(Beginning of Provided data)
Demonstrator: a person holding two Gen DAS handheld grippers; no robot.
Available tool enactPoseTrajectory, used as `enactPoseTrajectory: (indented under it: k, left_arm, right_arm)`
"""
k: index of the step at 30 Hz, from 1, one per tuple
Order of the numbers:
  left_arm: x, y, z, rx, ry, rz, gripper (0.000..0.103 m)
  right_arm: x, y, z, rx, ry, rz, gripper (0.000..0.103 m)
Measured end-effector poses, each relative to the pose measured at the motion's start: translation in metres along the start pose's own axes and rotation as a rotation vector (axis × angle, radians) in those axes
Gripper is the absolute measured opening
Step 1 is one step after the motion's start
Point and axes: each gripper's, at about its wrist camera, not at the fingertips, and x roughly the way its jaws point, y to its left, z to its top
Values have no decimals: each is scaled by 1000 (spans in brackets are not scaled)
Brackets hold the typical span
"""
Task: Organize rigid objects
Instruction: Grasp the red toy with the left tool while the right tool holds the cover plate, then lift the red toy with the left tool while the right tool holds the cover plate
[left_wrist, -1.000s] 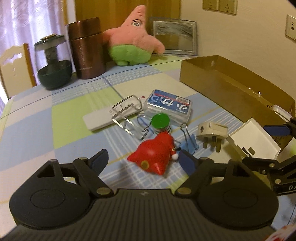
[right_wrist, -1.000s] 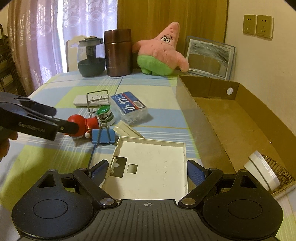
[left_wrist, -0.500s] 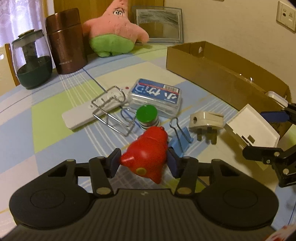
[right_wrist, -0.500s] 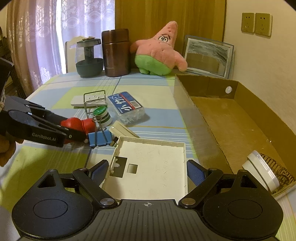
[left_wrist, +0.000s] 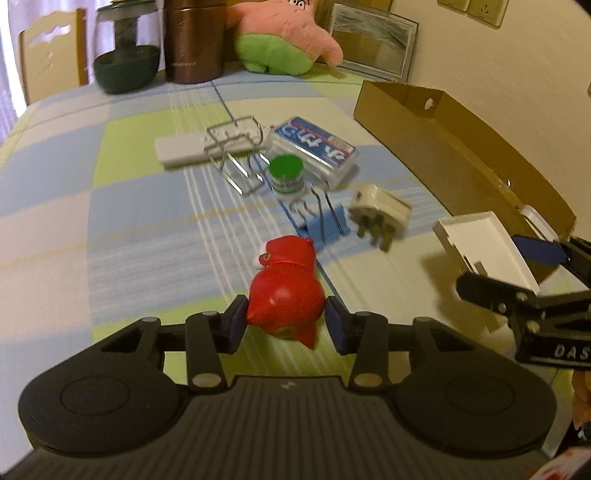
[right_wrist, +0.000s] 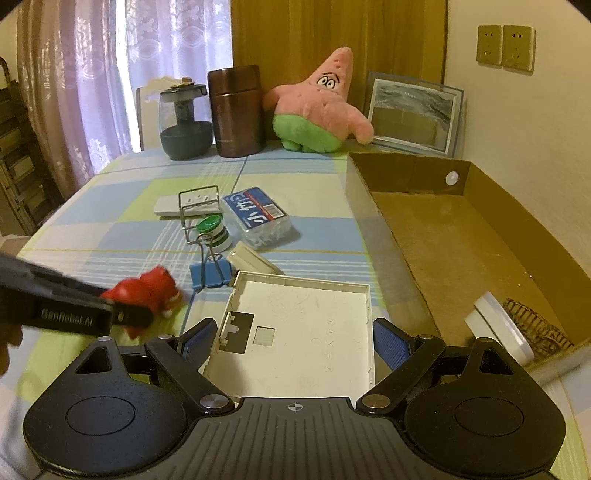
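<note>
A desk (right_wrist: 110, 236) under a blue, green and cream check cloth stands against a cream wall (right_wrist: 517, 122) with two brass-coloured sockets (right_wrist: 505, 46). Wood panelling (right_wrist: 332, 33) fills the corner behind it. Daylight glows through lilac lace curtains (right_wrist: 92, 74), where a pale chair (left_wrist: 51, 55) stands at the far edge.

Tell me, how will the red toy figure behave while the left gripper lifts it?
The red toy figure looks hard and glossy, so it may slip. The left gripper pinches its rounded body, so it could pivot. It probably weighs little.
</note>
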Motion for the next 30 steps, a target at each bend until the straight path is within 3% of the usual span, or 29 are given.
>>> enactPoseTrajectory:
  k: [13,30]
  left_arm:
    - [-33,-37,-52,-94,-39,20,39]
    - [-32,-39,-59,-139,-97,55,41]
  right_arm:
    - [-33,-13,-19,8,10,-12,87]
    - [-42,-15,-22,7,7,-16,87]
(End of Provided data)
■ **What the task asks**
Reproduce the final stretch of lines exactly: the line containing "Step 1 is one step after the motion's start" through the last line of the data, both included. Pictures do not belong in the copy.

■ **Solution to this problem**
Step 1 is one step after the motion's start
Point and axes: each gripper's, at about its wrist camera, not at the fingertips, and x roughly the way its jaws point, y to its left, z to its top
Values have no decimals: each is scaled by 1000 (spans in brackets are not scaled)
Brackets hold the typical span
"""
Task: Organize rigid objects
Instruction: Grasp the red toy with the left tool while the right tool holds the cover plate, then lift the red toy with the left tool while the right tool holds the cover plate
[left_wrist, -1.000s] 
[right_wrist, -1.000s] 
[left_wrist, -0.500s] 
[right_wrist, -0.500s] 
[left_wrist, +0.000s] 
[right_wrist, +0.000s] 
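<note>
A desk (right_wrist: 110, 236) under a blue, green and cream check cloth stands against a cream wall (right_wrist: 517, 122) with two brass-coloured sockets (right_wrist: 505, 46). Wood panelling (right_wrist: 332, 33) fills the corner behind it. Daylight glows through lilac lace curtains (right_wrist: 92, 74), where a pale chair (left_wrist: 51, 55) stands at the far edge.

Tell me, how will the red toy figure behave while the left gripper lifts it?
The red toy figure looks hard and glossy, so it may slip. The left gripper pinches its rounded body, so it could pivot. It probably weighs little.
</note>
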Motion for the next 30 steps, a target at each bend until the straight path is within 3% of the usual span, or 29 are given.
>>> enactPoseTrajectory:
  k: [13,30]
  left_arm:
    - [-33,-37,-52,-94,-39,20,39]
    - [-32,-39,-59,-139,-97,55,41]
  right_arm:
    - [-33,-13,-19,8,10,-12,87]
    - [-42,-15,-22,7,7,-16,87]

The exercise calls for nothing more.